Here, then, lies the volta. The subject, that which is not object, but, existent and contained with the objective world holds the key, and thus my fascination with the flesh. The primary action of the subject is to infuse the flesh with being. Being, existing, as a state, requires an a priori subject. What does it mean to be, without a being already present to grasp such being? The objective world, merely existent, is not aware of itself or the relations contained therein. The objective world is purely formal, governed by relations according to the natures of the objects contained. Those objects act only as they must in accordance with their natures and the natures of the other objects pressed upon them. As such, mere objects cannot be in the same sense as subjects. They have no being inherent to them, merely presence in relation to other objects. Objects have no in-themselves and for-themselves, only systems of relations which tie them to other objects in a coherent total unit. All objects, absent of the subject, represent a single unity of relation, devoid of any individual being.Objects possess no interior states. In contrast to the vast interiority of the subject, this is the defining characteristic of the object.

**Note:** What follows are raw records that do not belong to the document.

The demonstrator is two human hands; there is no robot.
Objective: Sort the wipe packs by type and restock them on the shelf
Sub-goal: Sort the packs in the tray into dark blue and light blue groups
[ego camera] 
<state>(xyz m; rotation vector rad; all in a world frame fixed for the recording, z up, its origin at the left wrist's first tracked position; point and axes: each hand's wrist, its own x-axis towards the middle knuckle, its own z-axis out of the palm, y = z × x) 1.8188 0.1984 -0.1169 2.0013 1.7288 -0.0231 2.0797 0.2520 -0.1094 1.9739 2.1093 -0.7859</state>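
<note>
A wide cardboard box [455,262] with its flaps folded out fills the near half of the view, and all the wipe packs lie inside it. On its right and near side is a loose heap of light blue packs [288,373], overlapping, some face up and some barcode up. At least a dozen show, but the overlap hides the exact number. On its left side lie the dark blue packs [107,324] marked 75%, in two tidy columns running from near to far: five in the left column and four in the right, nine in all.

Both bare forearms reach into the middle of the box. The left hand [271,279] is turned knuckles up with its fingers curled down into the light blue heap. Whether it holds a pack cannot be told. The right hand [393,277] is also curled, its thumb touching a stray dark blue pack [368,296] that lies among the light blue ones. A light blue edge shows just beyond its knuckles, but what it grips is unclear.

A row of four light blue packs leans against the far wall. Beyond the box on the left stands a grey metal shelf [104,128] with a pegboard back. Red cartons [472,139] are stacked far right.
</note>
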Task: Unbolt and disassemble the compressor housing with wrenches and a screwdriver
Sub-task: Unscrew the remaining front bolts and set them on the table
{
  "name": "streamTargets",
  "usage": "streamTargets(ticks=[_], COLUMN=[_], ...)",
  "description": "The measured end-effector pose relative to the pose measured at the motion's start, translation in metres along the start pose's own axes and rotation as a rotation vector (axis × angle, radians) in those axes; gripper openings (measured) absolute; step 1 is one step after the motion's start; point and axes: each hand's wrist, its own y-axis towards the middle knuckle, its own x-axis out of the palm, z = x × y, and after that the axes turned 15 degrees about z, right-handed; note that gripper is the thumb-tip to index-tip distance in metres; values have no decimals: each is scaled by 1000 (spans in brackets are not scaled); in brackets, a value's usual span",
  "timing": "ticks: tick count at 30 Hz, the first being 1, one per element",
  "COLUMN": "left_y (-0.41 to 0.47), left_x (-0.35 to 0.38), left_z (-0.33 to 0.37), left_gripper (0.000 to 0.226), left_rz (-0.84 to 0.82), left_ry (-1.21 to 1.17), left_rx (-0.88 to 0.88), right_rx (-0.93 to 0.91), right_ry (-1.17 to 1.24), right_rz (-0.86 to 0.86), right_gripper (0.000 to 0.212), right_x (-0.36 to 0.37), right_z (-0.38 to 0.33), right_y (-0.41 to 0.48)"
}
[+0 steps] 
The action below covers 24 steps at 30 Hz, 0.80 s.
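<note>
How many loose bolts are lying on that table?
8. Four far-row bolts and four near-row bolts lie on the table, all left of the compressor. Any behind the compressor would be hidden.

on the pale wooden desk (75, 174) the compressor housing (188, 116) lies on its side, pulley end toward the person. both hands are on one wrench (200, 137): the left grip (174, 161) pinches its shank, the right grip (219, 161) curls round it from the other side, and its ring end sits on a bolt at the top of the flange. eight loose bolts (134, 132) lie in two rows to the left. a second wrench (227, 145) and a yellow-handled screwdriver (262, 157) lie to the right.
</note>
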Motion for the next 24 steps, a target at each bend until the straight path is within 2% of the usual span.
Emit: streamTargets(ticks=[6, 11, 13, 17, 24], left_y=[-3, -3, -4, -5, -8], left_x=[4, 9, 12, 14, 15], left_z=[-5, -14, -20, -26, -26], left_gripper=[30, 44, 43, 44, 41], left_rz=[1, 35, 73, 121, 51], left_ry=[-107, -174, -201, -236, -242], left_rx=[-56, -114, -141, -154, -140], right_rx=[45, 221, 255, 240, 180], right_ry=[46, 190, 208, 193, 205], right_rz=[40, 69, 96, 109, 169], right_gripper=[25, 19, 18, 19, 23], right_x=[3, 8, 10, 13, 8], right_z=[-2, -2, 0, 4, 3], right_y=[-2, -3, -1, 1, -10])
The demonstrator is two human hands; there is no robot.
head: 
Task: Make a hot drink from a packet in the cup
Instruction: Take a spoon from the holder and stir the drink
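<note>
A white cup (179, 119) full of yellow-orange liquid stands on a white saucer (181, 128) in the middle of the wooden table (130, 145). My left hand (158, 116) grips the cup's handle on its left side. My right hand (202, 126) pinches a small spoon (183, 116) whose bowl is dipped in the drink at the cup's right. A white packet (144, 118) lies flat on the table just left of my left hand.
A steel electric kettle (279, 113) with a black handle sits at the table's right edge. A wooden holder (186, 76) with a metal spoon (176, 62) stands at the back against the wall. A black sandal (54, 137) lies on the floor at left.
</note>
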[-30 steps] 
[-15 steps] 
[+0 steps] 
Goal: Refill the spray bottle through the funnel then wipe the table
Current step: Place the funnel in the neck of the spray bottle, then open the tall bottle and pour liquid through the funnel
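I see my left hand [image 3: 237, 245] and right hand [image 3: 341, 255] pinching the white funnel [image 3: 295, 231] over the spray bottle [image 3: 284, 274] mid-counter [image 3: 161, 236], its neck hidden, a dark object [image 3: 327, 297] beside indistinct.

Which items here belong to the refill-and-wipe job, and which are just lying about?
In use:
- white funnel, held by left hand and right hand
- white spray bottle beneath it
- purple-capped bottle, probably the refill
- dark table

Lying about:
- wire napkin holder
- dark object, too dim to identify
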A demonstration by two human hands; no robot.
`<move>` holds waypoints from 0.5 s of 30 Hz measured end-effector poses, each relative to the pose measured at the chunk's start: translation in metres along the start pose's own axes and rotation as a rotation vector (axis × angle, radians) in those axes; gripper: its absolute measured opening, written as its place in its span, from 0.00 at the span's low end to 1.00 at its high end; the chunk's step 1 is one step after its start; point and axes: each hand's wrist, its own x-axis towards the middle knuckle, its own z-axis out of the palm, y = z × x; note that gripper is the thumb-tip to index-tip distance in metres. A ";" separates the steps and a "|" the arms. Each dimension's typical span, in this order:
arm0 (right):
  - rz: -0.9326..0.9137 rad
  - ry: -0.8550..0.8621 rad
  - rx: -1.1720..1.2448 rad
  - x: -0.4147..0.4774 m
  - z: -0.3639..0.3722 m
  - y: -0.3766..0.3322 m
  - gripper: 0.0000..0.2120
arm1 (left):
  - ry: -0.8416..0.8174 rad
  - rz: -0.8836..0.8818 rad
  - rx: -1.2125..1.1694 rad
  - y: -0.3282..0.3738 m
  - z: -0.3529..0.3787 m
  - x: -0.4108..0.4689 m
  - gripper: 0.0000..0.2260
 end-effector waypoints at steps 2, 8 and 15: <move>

The flesh, mere object, does not, nor cannot experience nor possess Divinity, as experience is, by its nature, embedded within the subject, an interior state. The subject infuses and transforms the flesh from mere object to total subject. All of the flesh, the body, through the action of the subject is transformed from mere thing to total experience and invested with interiority, with states which are no longer merely objective and formal. The rebuttal that all interior states are the result of mere objective relations is quite obviously facile, as formal relations fail to describe the experience of those objective relations by the subject. The subject, then, is, by its nature as such, transcendent.
The primary action of the subject transforms itself from mere flesh to total being. The flesh represents the lens through which the world is experienced, and as such, the vehicle of the subject, though the subject, save under duress, does not recognize the flesh as mere vehicle, but as a totality of being. Indeed, it is this totality of being which, I believe, describes the normative state of the subject. It is within this total being, this primary act of existence as performed by the subject, that Divinity can be grasped. Divinity is an experiential thing, embedded within the nature of the subject as possessing interior states. Divinity, then, is an interior state (that which is Divine may describe a being, but Divinity is the attribute possessed by the Divine as an interior state, and may be grasped by other subjects as relating to the Divine). The effulgence of Divinity is directly linked to the effulgence of the subject. Where the subject presses itself against the objective world, and doing so, renders a transformation upon it, Divinity is present and recognizable. Indeed, the resultant implication seems to be that Divinity is linked purely with being in itself, as reliant upon the a priori subject.
I recognize a certain deistic bent with this argument, and I admit that I am fairly uncomfortable with that. I flex against the Divine as mere presence, and yet I wonder if the distinction of the Divine as pure being is strong enough. The Divine is not an object, but a form of being, resting upon the nature of the subject as being. I feel, as well, like there is much more to be done to in order to resist dangerous elisions between the nature of subject and the nature of the Divine (yet are such elisions dangerous? Are they elisions at all?). There is something uneasy, to me, in the implication that all subjects are, by their natures, Divine. I happily ascribe transcendence to the subject as its most basic and primary act, yet I shudder at following through with Divinity.
Clearly, I have a great deal of work left to do, as this represents a relatively short period of personal reflection when weighed against the mass of merely my own life, let alone the grand sweep of history, and yet I feel like it is a more honest starting point than most which I have encountered within my readings.